College hookup (HerCampus)

Much has been made of the college hook-up culture over the last decade. Women (and men) seem to be divided over whether college women should, or shouldn’t, be hooking up as much as they do. Or maybe it’s hooking up more than they do. Either way, everyone has an opinion.

But what actually influences likelihood of college women’s hookups? Luckily, there’s an answer. In 2013, the Miriam Hospital’s Centers for Behavioral and Preventive Medicine at Brown University surveyed 483 college freshmen women and followed up monthly with each one for eight months. The questions encompassed a wide range of behaviors that could be noteworthy:

Specific questions covered the students’ sexual behavior, hookup attitudes and intentions, self-esteem, religious beliefs, parents’ relationship status, alcohol and marijuana use, smoking, impulsivity and sensation-seeking behavior.

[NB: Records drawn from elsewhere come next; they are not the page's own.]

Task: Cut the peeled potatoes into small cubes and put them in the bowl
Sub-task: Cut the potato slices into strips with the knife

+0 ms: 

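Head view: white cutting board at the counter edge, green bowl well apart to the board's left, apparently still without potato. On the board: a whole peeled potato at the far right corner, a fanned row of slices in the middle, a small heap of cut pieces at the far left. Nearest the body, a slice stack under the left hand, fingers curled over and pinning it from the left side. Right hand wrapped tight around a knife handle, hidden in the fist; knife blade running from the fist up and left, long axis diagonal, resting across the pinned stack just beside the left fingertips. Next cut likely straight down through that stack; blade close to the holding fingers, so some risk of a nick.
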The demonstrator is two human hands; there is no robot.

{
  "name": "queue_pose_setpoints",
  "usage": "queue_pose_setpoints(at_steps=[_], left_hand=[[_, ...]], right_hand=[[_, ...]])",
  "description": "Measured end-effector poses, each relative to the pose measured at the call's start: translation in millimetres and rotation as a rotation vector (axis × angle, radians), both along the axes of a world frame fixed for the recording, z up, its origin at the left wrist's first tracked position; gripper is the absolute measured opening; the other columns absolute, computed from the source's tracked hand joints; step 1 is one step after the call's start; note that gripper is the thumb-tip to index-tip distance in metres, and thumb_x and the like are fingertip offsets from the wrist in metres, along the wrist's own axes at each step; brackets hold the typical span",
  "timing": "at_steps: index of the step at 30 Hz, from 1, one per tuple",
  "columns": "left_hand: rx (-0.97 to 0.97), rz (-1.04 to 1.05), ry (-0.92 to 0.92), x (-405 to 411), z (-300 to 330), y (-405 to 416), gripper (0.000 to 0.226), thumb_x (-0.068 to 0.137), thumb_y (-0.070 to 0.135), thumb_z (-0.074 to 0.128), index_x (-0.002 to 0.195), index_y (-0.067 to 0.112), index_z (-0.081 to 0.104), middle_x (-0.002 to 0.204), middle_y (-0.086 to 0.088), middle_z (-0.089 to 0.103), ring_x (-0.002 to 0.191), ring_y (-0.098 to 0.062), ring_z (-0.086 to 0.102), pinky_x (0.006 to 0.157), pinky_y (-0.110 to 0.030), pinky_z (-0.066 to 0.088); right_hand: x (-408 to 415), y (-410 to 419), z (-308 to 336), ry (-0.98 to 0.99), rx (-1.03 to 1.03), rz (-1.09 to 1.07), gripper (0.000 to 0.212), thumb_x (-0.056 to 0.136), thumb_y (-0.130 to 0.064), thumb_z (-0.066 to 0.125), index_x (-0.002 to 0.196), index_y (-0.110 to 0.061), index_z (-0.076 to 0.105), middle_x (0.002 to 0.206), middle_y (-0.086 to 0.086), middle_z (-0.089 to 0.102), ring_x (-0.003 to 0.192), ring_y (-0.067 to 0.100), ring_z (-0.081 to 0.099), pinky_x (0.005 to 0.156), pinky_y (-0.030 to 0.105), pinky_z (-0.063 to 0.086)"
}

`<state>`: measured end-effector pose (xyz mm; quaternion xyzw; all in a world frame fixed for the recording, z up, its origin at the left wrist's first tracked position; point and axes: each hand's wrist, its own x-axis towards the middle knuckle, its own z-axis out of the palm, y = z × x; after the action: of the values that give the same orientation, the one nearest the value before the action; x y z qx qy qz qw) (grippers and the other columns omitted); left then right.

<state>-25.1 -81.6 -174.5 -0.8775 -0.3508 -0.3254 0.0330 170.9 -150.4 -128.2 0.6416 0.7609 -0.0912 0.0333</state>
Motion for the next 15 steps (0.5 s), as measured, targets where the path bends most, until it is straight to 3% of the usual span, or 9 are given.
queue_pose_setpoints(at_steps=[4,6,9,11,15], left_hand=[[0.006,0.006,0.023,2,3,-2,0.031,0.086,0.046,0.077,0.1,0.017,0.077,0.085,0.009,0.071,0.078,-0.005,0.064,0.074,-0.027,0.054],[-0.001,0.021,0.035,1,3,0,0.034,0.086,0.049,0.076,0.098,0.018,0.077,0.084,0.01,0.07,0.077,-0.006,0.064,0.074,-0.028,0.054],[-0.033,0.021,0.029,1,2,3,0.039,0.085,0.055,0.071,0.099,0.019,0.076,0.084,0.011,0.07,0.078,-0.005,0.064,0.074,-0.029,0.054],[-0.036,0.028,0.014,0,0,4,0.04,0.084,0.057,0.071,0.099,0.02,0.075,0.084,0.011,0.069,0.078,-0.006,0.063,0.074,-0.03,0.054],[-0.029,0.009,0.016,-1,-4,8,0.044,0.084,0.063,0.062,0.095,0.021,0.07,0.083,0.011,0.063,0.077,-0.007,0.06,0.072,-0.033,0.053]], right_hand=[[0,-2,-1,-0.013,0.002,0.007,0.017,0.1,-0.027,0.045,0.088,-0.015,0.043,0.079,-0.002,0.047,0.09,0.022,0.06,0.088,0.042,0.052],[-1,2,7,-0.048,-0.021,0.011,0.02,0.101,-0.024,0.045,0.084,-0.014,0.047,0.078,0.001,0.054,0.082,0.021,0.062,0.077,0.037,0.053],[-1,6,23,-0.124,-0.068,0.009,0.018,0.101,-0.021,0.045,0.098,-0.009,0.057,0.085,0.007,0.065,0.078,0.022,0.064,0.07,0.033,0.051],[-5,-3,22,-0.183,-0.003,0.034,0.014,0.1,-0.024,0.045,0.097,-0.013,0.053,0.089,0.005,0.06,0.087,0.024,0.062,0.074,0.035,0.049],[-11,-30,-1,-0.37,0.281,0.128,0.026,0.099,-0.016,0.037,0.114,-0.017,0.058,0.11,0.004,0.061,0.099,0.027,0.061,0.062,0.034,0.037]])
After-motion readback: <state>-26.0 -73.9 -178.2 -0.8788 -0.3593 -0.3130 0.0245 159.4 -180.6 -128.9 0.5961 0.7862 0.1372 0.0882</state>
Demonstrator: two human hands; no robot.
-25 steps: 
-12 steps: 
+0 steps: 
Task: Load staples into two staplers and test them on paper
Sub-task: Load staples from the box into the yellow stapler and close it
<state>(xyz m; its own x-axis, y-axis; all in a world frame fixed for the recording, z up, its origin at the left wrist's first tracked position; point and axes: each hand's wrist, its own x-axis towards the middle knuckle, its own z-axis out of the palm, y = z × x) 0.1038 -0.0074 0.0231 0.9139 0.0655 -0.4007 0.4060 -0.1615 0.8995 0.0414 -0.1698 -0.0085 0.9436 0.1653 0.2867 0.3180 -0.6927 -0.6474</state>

The study turned up two important findings. The first was that women who had hooked up prior to college were most likely to continue hooking up during college. This makes sense, as it used previous behavior patterns to predict future behavior patterns.

Another significant finding determined that marijuana usage as an accurate indicator of hookup proclivities. Researcher Robyn L. Fielder believes that this is “the first study to explore marijuana use as a predictor of hooking up.” In context of what the plant is capable of, this makes sense: Marijuana has been linked to “risky sexual behavior, impairing judgment and reducing inhibitions.”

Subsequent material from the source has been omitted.